Fue tan fugaz como el propio tiempo. Aquella chica pecosa, veinte años casi menor que yo, que apareció de pronto en mi vida y me sacó de mi postración ni siquiera se quedó para asistir a la llegada de un nuevo otoño a la sierra y mucho menos a la del tercer invierno que yo iba a pasar en ella. Se fue en septiembre junto con su madre, como la mayoría de los veraneantes, dejándome de nuevo solo, si es que no lo había estado siempre. Porque aquel amor de verano, aquella pasión fugaz que trastornó del todo mi vida hasta el punto de impedirme trabajar y hasta pensar, no había sido más que eso: una pasión imposible, un espejismo fugaz semejante a los que a veces creamos nosotros mismos para poder seguir subsistiendo. Lo cual no me impidió sucumbir a él con el entusiasmo de un adolescente y con la entrega de un necesitado. Yo, que me creía ya a salvo de todo, excepto de mi pasión por la propia vida. Pero uno, a lo que se ve, nunca está a salvo de nada. Uno cree que es muy fuerte o que está ya curtido por dentro como una piel de tambor y, de pronto, aparece una mujer y te trasforma de arriba abajo. En mí caso, aquella vez, ni siquiera fue una mujer. Fue una muchacha de veinte años (veintidós, exageró, sin duda por vanidad) que apareció de pronto en mi casa para ver qué era lo que yo hacía. Según me dijo ella misma, estudiaba Bellas Artes en Madrid, ciudad en la que vivía desde que se trasladó a España desde Argentina junto a su madre, hacía ya muchos años. Estaban en Miraflores, en una urbanización nueva, pasando el mes de agosto, como tantos y tantos madrileños.

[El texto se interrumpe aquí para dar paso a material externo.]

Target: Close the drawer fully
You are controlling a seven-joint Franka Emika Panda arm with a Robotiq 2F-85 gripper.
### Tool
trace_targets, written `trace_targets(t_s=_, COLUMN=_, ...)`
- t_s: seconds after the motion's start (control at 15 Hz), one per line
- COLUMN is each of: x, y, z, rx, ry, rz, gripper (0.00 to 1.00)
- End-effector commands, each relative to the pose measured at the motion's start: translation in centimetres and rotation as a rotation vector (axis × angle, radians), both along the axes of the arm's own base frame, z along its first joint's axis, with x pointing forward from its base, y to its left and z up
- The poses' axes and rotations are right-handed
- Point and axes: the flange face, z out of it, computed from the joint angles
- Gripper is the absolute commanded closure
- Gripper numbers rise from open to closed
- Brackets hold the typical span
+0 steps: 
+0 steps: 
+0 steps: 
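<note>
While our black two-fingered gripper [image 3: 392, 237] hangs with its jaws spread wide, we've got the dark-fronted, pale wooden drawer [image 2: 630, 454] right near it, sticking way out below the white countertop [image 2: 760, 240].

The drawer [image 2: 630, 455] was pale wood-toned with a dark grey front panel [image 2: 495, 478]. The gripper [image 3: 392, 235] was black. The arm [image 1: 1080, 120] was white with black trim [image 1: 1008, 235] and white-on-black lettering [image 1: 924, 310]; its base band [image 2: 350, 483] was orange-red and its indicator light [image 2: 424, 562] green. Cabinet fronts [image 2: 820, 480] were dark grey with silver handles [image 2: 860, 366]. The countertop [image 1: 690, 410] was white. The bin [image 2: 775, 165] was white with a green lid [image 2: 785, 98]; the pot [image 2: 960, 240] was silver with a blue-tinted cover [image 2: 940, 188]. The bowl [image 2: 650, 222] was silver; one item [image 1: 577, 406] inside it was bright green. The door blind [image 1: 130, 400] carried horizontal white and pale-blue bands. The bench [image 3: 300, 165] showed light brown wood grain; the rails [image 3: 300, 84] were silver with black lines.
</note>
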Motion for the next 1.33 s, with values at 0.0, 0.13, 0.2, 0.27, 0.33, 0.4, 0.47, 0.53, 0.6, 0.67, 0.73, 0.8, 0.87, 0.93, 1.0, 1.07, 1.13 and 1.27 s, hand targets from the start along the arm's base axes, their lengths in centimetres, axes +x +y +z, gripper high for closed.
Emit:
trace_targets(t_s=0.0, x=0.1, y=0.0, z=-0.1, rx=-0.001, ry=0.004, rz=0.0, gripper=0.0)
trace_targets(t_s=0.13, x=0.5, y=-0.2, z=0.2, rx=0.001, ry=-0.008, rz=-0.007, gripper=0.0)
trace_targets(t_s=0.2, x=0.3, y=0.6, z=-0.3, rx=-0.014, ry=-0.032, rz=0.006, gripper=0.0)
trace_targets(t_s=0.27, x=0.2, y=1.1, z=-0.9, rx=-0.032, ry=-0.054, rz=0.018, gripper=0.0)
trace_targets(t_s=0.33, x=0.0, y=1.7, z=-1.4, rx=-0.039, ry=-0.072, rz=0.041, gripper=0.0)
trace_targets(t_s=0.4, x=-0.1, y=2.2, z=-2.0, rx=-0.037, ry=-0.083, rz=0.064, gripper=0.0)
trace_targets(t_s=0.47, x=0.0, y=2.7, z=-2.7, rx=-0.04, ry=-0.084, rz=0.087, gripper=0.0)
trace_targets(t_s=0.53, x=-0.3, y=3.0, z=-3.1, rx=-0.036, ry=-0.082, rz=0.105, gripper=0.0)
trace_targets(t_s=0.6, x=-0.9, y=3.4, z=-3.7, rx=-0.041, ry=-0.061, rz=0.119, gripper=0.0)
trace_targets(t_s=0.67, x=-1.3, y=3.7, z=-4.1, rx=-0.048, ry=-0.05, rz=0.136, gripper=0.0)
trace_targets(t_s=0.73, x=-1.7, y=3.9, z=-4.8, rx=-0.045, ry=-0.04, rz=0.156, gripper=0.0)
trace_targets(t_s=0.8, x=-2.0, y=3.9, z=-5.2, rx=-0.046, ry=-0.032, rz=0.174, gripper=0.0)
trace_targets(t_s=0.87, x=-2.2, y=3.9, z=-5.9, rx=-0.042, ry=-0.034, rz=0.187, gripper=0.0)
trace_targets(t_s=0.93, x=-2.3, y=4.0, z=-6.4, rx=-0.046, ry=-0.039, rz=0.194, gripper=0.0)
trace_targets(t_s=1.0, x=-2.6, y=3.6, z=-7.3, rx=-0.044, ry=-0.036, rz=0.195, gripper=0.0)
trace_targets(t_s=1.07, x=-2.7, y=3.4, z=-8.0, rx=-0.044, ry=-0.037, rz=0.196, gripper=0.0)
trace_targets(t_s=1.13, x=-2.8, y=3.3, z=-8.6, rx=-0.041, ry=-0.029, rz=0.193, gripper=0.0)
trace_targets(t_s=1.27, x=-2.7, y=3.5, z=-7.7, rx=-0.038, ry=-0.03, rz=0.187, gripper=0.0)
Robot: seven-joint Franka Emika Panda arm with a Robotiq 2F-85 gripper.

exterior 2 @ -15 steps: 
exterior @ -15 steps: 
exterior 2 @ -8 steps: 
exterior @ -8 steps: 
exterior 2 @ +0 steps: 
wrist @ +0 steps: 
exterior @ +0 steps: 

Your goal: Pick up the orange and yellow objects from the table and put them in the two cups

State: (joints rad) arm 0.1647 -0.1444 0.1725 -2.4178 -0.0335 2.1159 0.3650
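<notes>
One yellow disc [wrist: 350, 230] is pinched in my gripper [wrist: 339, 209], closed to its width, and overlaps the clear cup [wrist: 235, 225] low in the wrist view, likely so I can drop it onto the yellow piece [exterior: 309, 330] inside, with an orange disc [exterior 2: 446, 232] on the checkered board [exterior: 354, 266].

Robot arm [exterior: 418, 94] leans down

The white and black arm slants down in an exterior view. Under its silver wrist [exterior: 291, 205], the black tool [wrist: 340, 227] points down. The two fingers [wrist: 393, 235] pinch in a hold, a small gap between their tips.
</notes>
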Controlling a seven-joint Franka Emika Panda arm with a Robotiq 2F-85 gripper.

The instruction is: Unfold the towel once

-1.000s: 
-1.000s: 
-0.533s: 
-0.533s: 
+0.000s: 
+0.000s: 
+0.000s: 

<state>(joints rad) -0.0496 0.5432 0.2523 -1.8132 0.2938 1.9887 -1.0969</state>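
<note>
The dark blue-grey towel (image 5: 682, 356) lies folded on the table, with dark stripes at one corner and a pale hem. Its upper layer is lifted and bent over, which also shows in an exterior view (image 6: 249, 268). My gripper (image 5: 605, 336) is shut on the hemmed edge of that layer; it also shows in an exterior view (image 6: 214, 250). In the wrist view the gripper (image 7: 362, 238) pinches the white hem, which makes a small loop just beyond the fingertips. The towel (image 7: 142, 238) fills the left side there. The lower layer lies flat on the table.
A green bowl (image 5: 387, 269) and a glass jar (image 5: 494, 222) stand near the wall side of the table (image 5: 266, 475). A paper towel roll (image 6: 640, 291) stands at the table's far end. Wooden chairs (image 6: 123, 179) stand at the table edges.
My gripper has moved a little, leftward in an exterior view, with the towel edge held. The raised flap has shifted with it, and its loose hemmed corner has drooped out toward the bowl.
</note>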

Me impresionó su espontaneidad. Desde el primer momento me deslumbró por su simpatía, pero, sobre todo, por su espontaneidad. Era la primera vez que alguien llamaba a mi puerta para interesarse por lo que yo pintaba. Y lo hacía sin dar muchas vueltas: presentándose en mi casa una mañana por sorpresa y entrando al ver que nadie le respondía. Yo estaba arriba, en la galería, con la música a todo volumen, concentrado en lo que estuviera haciendo, y no oí sus llamadas, entre otras cosas porque nadie solía llamar a mi puerta nunca. Así que, cuando la vi, subiendo ya la escalera que conducía a la galería, me quedé desconcertado y halagado al mismo tiempo. ¿Quién era aquella muchacha, tan bella, por otra parte, que se atrevía a entrar en mi casa sin presentarse ni llamar antes?